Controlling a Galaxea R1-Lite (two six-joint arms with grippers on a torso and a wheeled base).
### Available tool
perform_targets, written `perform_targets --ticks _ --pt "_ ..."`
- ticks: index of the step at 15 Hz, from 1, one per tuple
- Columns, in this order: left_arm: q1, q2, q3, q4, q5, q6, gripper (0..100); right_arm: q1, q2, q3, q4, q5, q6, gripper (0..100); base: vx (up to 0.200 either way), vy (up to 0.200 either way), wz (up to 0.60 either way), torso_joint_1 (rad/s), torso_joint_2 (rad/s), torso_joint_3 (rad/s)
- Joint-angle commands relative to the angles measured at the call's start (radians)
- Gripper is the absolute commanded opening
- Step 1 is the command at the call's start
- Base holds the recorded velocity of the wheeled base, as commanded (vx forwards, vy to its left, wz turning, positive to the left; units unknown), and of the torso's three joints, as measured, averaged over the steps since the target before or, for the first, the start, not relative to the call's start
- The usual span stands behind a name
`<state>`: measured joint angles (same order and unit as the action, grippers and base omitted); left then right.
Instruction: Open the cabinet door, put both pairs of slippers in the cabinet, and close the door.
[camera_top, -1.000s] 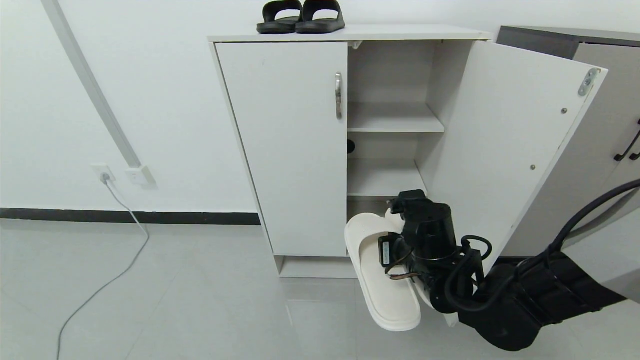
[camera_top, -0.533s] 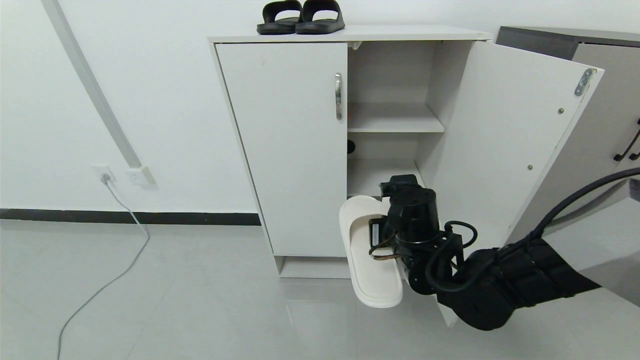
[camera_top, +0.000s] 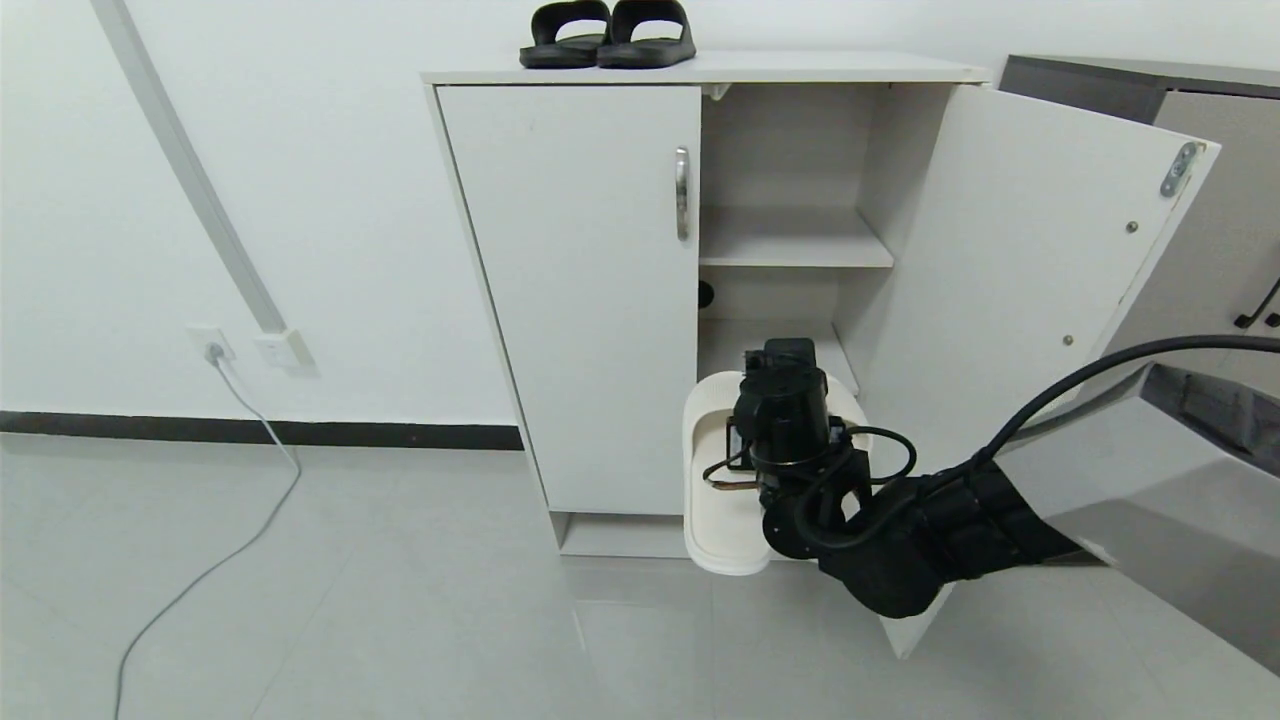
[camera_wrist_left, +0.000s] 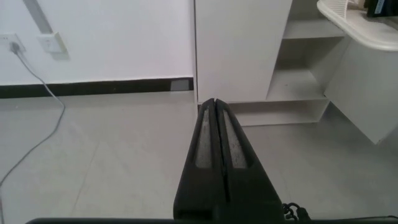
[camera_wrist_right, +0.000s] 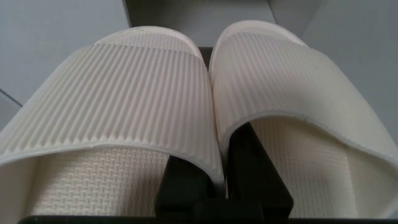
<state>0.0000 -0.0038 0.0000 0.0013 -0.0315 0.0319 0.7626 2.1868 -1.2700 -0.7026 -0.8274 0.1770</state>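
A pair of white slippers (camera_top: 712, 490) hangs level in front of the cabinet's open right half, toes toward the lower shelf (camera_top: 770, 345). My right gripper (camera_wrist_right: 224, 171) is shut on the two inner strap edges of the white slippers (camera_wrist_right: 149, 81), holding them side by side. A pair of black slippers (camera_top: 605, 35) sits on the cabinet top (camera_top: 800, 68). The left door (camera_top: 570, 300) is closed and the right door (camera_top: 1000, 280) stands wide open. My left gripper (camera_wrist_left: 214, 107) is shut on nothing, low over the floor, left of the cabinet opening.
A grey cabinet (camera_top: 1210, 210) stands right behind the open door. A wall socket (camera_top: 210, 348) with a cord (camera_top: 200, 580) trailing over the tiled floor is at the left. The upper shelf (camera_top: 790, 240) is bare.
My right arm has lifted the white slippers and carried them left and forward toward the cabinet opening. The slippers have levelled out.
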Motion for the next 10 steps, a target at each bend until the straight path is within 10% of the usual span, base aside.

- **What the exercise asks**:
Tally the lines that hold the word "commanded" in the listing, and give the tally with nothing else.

- **Exercise output**:
2